▸ **WHAT YOU SHOULD DO**:
Your job with the data below is to output exactly the lines from the one holding "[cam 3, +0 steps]" down to the one holding "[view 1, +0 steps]", both included, and no others.

(EXERCISE INPUTS begins)

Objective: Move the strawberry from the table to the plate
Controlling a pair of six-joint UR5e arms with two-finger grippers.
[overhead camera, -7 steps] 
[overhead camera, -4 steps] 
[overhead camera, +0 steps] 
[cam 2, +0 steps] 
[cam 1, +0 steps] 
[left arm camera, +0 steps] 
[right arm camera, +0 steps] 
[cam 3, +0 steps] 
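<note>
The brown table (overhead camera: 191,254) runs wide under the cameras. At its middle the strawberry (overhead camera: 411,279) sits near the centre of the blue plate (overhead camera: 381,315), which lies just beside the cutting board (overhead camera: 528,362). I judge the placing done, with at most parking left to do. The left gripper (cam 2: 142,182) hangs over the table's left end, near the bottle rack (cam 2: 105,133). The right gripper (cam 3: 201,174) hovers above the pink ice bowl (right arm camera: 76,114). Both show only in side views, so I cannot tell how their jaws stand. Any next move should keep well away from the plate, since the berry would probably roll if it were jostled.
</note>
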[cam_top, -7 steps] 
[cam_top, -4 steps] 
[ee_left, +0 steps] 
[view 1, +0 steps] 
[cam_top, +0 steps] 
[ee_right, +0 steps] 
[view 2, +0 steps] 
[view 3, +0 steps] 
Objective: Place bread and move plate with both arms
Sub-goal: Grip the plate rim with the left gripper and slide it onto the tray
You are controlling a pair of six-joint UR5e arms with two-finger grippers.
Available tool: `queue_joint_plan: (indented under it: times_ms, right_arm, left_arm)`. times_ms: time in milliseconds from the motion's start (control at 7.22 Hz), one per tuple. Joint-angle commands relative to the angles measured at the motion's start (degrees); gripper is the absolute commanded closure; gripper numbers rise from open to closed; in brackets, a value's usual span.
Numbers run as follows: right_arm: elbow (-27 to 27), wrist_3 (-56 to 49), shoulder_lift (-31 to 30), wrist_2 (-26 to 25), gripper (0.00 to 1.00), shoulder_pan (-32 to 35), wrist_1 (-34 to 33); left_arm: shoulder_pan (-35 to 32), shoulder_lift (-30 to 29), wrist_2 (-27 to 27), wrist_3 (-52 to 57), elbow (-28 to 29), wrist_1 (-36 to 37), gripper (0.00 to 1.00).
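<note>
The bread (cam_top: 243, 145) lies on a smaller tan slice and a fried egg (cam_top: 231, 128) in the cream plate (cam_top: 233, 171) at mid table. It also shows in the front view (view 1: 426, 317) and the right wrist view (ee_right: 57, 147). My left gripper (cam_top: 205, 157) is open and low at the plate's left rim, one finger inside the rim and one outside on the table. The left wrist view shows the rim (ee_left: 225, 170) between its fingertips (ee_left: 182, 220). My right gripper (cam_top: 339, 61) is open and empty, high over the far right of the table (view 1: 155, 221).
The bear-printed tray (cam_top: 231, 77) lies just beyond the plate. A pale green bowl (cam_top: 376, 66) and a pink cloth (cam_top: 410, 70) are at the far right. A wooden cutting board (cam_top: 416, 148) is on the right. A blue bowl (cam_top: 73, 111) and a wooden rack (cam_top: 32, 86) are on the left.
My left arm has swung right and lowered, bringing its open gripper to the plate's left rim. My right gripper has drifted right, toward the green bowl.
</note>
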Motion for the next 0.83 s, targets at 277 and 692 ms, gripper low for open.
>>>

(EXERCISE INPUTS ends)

▸ **WRITTEN SOLUTION**:
[cam 3, +0 steps] 
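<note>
The brown table (overhead camera: 191,254) runs wide under the cameras. At its middle the strawberry (overhead camera: 411,279) sits near the centre of the blue plate (overhead camera: 381,315), which lies just beside the cutting board (overhead camera: 528,362). I judge the placing done, with at most parking left to do. The left gripper (cam 2: 142,182) hangs over the table's left end, near the bottle rack (cam 2: 105,133). The right gripper (cam 3: 201,174) hovers above the pink ice bowl (right arm camera: 76,114). Both show only in side views, so I cannot tell how their jaws stand. Any next move should keep well away from the plate, since the berry would probably roll if it were jostled.
</note>
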[cam_top, -7 steps] 
[cam_top, -4 steps] 
[ee_left, +0 steps] 
[view 1, +0 steps] 

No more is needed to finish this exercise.